_YOUR GOAL:_ Which lines in the records below contain the word "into"? Return each of them.

_Collection entries:_
===============
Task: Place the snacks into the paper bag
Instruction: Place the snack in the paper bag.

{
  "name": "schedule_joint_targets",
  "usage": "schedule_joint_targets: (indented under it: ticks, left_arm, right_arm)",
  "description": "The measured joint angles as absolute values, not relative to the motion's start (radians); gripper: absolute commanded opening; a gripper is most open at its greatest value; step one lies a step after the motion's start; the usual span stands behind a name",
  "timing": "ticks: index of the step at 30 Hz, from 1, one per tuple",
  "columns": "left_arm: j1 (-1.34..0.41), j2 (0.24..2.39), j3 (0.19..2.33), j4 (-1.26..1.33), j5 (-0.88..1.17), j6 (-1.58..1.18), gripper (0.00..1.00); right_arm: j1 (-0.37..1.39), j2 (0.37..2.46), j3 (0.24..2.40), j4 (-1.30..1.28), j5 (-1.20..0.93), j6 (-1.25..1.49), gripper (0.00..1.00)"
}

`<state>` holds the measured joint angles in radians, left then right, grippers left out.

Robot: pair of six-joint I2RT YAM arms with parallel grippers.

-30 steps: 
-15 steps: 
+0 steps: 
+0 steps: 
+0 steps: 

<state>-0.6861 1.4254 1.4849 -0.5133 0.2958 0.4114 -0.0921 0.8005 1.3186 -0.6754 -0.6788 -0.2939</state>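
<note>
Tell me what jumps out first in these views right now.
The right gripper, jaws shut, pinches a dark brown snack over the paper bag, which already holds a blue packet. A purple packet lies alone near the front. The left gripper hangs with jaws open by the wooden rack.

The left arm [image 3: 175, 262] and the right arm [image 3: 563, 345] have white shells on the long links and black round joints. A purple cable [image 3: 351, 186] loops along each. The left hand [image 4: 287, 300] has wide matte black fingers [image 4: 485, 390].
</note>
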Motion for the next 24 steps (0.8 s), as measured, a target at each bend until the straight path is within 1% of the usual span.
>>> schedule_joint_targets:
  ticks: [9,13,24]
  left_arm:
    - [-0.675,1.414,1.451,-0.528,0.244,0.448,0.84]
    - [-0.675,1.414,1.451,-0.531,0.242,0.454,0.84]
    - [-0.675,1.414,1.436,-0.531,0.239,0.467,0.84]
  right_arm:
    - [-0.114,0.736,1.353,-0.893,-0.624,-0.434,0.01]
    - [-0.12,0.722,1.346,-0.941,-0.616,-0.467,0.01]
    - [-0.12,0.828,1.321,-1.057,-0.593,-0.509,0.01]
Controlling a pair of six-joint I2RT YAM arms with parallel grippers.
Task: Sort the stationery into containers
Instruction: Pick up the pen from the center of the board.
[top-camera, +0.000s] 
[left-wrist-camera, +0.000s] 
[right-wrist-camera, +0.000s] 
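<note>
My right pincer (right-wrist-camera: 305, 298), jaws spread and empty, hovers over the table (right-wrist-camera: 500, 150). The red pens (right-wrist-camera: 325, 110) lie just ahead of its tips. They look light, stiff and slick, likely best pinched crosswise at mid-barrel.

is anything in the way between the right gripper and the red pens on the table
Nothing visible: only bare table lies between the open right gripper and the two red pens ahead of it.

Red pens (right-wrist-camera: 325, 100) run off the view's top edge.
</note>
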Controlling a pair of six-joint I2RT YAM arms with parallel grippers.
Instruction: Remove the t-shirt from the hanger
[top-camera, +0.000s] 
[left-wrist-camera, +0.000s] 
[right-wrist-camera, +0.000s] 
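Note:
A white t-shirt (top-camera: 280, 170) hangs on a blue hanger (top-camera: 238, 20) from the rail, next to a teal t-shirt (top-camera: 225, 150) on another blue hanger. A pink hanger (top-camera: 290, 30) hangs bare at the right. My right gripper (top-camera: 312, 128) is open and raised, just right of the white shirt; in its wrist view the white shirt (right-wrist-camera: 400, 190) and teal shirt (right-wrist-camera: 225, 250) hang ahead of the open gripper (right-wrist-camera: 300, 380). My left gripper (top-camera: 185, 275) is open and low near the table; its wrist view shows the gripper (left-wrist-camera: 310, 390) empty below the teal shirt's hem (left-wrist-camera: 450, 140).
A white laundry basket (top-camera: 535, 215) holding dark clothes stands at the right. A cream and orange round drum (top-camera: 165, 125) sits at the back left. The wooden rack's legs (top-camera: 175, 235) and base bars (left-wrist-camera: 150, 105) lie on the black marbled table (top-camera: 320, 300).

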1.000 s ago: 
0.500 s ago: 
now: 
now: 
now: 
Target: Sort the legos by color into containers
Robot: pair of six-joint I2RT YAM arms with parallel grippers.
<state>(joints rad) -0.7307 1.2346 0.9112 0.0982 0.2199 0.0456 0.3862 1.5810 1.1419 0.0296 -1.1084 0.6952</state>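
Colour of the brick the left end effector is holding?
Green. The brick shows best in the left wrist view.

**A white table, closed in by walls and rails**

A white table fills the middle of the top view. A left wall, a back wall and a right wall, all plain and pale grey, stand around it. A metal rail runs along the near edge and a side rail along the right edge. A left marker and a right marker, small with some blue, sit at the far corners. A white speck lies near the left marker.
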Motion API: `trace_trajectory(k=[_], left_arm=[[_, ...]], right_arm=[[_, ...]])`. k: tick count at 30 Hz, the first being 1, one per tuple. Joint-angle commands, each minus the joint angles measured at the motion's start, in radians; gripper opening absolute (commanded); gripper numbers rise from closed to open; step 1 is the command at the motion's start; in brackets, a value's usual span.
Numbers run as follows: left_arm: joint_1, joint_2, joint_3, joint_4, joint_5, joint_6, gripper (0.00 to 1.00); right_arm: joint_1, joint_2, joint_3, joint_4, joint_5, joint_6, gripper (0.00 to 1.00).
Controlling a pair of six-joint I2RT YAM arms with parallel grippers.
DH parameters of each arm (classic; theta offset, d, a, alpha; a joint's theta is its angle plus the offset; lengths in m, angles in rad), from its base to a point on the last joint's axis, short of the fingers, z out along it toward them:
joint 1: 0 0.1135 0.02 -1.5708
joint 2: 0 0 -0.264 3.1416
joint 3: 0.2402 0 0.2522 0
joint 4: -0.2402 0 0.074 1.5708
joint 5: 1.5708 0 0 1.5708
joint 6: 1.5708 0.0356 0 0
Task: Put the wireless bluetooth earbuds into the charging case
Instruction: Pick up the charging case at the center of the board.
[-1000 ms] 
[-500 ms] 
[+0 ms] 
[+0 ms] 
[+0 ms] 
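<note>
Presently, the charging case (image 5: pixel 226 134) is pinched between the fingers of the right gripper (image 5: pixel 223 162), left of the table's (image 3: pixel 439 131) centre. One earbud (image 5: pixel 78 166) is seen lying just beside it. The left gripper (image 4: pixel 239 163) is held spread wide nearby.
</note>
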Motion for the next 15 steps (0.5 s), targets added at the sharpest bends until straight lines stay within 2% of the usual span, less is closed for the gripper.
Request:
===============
_COMPLETED EXERCISE:_
Task: Place the snacks into the paper bag
Task: Sort the stationery into containers
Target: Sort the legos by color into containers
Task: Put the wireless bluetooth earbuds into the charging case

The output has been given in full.